#### Exercise instructions
Write out all the data below exactly.

BEGIN Source material

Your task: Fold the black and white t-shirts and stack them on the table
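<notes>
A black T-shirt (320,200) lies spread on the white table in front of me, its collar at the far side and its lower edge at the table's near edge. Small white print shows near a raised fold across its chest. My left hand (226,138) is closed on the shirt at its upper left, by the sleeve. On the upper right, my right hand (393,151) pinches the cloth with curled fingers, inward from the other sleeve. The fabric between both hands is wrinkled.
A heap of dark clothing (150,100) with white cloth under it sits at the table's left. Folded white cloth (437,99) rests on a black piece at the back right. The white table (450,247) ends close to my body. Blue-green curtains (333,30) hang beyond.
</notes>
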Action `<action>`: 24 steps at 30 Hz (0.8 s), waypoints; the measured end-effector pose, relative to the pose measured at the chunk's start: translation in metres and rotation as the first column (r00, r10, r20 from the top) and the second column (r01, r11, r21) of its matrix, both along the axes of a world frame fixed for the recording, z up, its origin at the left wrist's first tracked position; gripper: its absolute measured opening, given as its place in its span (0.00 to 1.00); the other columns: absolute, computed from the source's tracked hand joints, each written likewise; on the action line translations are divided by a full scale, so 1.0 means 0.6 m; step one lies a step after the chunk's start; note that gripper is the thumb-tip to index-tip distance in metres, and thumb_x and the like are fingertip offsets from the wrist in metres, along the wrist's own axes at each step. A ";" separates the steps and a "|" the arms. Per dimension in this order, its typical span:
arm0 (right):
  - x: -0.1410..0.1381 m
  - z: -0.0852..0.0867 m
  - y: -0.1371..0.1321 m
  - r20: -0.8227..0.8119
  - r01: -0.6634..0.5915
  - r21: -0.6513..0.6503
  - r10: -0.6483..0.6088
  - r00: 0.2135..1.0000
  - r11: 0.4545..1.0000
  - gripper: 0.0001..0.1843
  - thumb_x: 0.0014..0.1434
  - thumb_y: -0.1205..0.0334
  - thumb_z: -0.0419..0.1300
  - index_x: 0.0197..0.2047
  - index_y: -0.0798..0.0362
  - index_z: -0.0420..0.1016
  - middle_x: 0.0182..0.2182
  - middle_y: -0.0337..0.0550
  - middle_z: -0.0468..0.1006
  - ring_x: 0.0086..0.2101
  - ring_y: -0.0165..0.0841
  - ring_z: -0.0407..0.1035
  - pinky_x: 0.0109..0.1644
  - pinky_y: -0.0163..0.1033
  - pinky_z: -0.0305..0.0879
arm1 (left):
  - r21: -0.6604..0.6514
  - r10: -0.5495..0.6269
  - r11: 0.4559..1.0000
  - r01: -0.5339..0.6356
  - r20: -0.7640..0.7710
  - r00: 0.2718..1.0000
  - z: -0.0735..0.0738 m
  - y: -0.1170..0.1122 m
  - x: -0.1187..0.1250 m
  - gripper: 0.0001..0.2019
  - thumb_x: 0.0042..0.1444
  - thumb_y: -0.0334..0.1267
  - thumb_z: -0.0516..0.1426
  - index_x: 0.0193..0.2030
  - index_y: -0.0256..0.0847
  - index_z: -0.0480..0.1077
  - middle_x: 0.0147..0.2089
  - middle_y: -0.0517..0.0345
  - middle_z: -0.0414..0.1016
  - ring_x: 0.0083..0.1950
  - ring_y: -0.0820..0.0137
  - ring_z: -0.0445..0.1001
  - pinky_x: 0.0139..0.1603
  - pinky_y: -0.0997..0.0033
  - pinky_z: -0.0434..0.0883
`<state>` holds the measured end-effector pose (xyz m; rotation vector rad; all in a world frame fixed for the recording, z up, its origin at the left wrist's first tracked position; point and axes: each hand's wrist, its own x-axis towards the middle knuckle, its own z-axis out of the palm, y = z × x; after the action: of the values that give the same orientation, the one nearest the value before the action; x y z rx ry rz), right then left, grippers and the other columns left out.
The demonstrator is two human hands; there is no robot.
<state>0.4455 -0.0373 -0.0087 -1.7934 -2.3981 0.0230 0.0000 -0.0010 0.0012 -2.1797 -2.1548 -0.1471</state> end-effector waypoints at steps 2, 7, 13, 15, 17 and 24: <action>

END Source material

#### Your response
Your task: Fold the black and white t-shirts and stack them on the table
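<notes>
A black T-shirt (320,200) lies spread on the white table in front of me, its collar at the far side and its lower edge at the table's near edge. Small white print shows near a raised fold across its chest. My left hand (226,138) is closed on the shirt at its upper left, by the sleeve. On the upper right, my right hand (393,151) pinches the cloth with curled fingers, inward from the other sleeve. The fabric between both hands is wrinkled.
A heap of dark clothing (150,100) with white cloth under it sits at the table's left. Folded white cloth (437,99) rests on a black piece at the back right. The white table (450,247) ends close to my body. Blue-green curtains (333,30) hang beyond.
</notes>
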Action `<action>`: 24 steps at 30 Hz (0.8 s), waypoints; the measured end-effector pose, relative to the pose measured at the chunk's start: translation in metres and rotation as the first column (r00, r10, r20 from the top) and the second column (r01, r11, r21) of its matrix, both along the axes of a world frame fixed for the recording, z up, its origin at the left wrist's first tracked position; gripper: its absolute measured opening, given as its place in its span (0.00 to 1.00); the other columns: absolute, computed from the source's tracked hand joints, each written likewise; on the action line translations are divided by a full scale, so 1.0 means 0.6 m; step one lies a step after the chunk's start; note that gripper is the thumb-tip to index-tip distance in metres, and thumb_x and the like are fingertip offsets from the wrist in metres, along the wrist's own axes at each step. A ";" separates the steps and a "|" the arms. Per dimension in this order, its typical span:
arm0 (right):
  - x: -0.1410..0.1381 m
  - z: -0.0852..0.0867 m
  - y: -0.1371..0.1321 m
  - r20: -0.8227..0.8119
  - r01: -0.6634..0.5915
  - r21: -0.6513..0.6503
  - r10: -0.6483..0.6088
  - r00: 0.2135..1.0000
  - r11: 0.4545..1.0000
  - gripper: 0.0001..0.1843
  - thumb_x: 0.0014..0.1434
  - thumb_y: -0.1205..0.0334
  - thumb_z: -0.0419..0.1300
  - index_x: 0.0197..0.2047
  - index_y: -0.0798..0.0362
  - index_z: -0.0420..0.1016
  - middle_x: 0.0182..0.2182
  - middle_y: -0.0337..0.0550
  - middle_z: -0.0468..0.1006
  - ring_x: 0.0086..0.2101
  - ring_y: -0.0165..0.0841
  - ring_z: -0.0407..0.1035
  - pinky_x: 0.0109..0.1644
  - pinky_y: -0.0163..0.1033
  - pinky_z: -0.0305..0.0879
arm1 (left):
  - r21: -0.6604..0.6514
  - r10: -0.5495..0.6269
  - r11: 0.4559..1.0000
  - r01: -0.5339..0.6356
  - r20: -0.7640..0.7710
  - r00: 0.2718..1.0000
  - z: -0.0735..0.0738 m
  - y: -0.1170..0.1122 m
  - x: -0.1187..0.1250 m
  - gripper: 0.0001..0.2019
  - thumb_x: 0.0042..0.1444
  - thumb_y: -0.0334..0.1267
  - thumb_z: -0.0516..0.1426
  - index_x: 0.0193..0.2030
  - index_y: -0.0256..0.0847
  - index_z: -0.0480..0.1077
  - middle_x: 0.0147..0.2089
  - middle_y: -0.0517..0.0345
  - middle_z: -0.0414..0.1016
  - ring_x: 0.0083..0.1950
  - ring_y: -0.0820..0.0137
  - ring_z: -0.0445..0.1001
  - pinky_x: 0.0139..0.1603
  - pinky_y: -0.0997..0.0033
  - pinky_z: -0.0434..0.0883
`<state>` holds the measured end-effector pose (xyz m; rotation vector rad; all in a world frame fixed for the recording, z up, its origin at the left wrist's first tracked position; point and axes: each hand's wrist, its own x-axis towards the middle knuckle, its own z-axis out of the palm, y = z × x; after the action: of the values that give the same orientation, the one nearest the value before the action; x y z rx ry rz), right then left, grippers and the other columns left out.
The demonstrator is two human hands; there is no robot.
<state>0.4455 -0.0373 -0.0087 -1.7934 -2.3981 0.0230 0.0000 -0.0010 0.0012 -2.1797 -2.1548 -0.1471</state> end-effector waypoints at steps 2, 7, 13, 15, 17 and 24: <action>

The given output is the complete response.